Simba negou ser filho biológico do antigo Presidente de Moçambique, Samora Machel, depois de terem circulado publicações em diferentes plataformas sugerindo que ele seria descendente biológico do primeiro Presidente moçambicano e que a sua visita a Moçambique teria como objectivo encontrar a sua família biológica.
Perante os rumores, Simba decidiu esclarecer a situação, afirmando que não existe uma relação de filiação biológica entre os dois. Segundo explicou, considera-se “filho ideológico” de Samora Machel, por se identificar com os ideais e o legado deixados pelo antigo líder moçambicano.
Simba explicou ainda que a sua deslocação a Moçambique tem como principal objectivo recordar o legado de uma Grande Revolução Africana. Disse que veio ao país para aprender, estabelecer ligações, ouvir e contribuir para manter viva a história de Samora Machel.
Ao explicar as razões que o levaram a realizar esta visita, Simba afirmou que o faz porque ama a história africana e se considera um Pan-Africano e Revolucionário de coração.
Segundo Simba, não aceita que os sacrifícios, as ideias e o espírito dos grandes líderes africanos sejam esquecidos com o passar do tempo.

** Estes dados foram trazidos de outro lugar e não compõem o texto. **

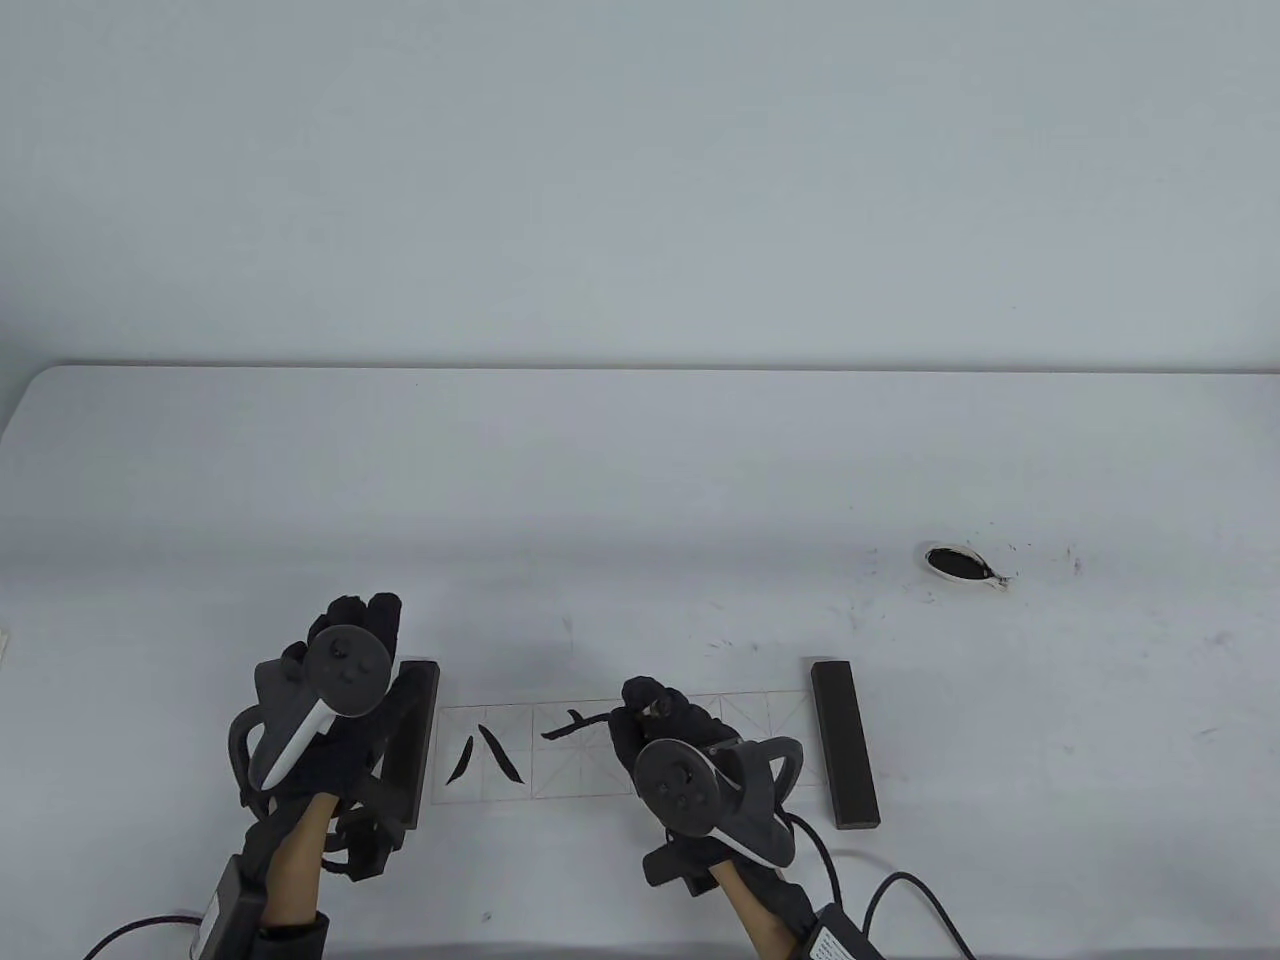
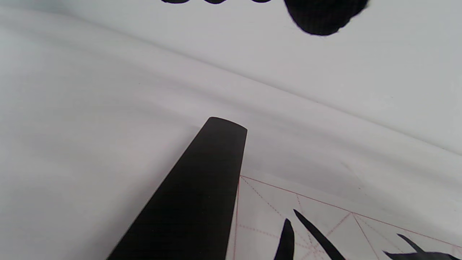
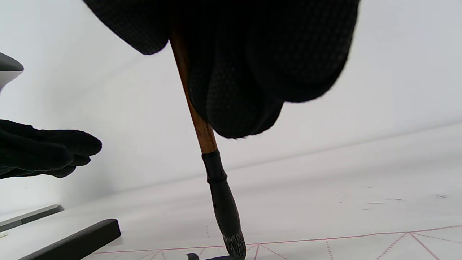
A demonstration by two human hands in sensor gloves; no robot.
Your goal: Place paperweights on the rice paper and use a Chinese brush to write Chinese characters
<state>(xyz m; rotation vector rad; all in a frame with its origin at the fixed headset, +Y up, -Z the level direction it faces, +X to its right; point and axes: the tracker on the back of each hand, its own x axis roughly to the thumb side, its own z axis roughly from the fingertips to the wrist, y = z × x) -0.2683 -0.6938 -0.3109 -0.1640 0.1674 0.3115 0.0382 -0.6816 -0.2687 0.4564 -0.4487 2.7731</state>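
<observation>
Low in the frame's centre, the right hand (image 1: 665,725) is gripping the brush (image 3: 202,133) (tip touching the rice paper (image 1: 590,780)); the left hand (image 1: 345,690), fingers straight, is hovering above the left paperweight (image 1: 412,740).

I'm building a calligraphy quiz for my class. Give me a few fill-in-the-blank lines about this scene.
1. The right hand grips a brown-handled Chinese ____.
2. Dark rectangular bar paperweights lie at ____ ends of the red-gridded rice paper strip.
3. The brush's tip ____ the paper.
4. The small white ink dish sits to the strip's far ____.

Missing: brush; both; touches; right
</observation>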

Na sua declaração, destacou também a visão que atribui a Samora Machel sobre uma África centrada nas pessoas, onde os cidadãos devem fortalecer-se mutuamente, educar as suas comunidades, apoiar os mais vulneráveis e acreditar na própria capacidade de construir algo maior.
Simba afirmou que carrega esse espírito não por ser filho biológico de Samora Machel, mas porque acredita nos ideais pelos quais o antigo Presidente se destacou.
Para Simba, a obra de Samora Machel deve continuar viva, a sua história precisa de ser contada e o seu espírito deve servir de inspiração para uma nova geração.